Archive pour avril, 2014

Tirer les Rois

6 avril, 2014

« Je voudrais un Roi. »

« Un Roi ? Pourquoi ? Nous pouvons très bien nous débrouiller seuls ! »

« Un Roi pourrait nous réunir sous sa bannière pour courir sus à l’ennemi. Comment feriez-vous sans Roi pour savoir qui est l’ennemi de la patrie ? »

« Il n’est pas obligatoire d’avoir des ennemis, nous sommes tous en êtres humains. Et si on a des ennemis, il n’est pas absolument nécessaire de leur casser la figure. Bref, si un Roi sert à écraser les voisins, je préfèrerais m’en dispenser. A fortiori, si c’est le Roi des voisins et ses troupes qui nous écrasent. »

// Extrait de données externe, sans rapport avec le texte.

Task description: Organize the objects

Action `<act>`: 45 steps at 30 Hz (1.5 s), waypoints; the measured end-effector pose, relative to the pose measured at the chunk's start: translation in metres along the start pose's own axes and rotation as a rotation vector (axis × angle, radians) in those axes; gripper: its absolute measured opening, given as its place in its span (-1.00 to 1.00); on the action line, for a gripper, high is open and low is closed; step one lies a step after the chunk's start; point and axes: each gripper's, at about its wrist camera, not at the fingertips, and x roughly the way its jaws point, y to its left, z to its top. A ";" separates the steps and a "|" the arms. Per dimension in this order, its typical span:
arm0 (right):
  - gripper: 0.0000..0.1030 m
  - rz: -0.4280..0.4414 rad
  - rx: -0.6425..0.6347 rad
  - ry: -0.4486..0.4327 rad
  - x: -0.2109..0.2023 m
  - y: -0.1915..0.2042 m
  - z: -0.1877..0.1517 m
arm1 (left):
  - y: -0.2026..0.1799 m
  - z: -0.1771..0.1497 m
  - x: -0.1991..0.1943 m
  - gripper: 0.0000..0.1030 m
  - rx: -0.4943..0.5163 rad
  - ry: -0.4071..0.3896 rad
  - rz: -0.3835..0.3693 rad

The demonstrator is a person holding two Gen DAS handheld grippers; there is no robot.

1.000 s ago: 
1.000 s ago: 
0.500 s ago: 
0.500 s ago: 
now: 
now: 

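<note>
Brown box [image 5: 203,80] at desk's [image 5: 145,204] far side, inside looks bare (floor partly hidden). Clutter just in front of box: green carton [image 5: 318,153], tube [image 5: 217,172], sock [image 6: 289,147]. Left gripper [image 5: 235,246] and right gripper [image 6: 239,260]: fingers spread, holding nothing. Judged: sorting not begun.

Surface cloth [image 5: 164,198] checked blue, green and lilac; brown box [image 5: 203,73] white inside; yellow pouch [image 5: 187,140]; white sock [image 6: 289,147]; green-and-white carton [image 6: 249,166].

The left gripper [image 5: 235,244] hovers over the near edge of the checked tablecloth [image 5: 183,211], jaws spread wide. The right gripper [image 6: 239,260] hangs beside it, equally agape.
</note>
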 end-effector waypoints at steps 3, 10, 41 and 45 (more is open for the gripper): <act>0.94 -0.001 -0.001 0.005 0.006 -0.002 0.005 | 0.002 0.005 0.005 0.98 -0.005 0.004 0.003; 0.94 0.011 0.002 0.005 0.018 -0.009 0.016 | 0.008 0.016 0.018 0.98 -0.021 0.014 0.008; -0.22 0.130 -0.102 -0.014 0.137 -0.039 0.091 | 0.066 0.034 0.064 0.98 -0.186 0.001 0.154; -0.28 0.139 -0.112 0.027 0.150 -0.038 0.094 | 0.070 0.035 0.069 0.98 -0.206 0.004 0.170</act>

« Bon, alors admettez qu’il nous faut un arbitre pour décider du bien commun. Par exemple, quelqu’un qui dira si la route doit passer près de chez moi ou près de chez vous. »

« Non, nous sommes grands, nous pourrions décider que la route passe à mi-distance entre votre maison et la mienne. Ce serait raisonnable. Et puis, comme ça, vous ne pourrez pas intriguer auprès du Roi pour obtenir gain de cause. »

« Vous êtes un utopiste. Le monde est fait d’injustices et pour en profiter, il suffit d’être bien placé à la Cour. »

« Vous m’y faites penser : s’il y a un Roi, il va vouloir disposer de courtisans pour le rassurer. Autrement dit, nous aurons à payer un tas de gens qui se croiront importants, et qui ne feront rien, si ce n’est brosser les chaussures royales. »

« Un Roi, ça symbolise la nation. Vous pourriez vous reconnaître dans sa personne, surtout en tant de crise. »

« En tant de crise, j’essaie de m’occuper surtout de ma propre personne et de la survie de ma famille. Ce n’est pas votre Roi qui va me nourrir »

« Vous êtes pénible, avec vos raisonnements terre-à-terre ! Admettez au moins qu’il faut quelqu’un pour assurer la justice sociale. Qui va répartir l’impôt entre les citoyens, s’il n’y a pas de juge suprême ? Hein ? »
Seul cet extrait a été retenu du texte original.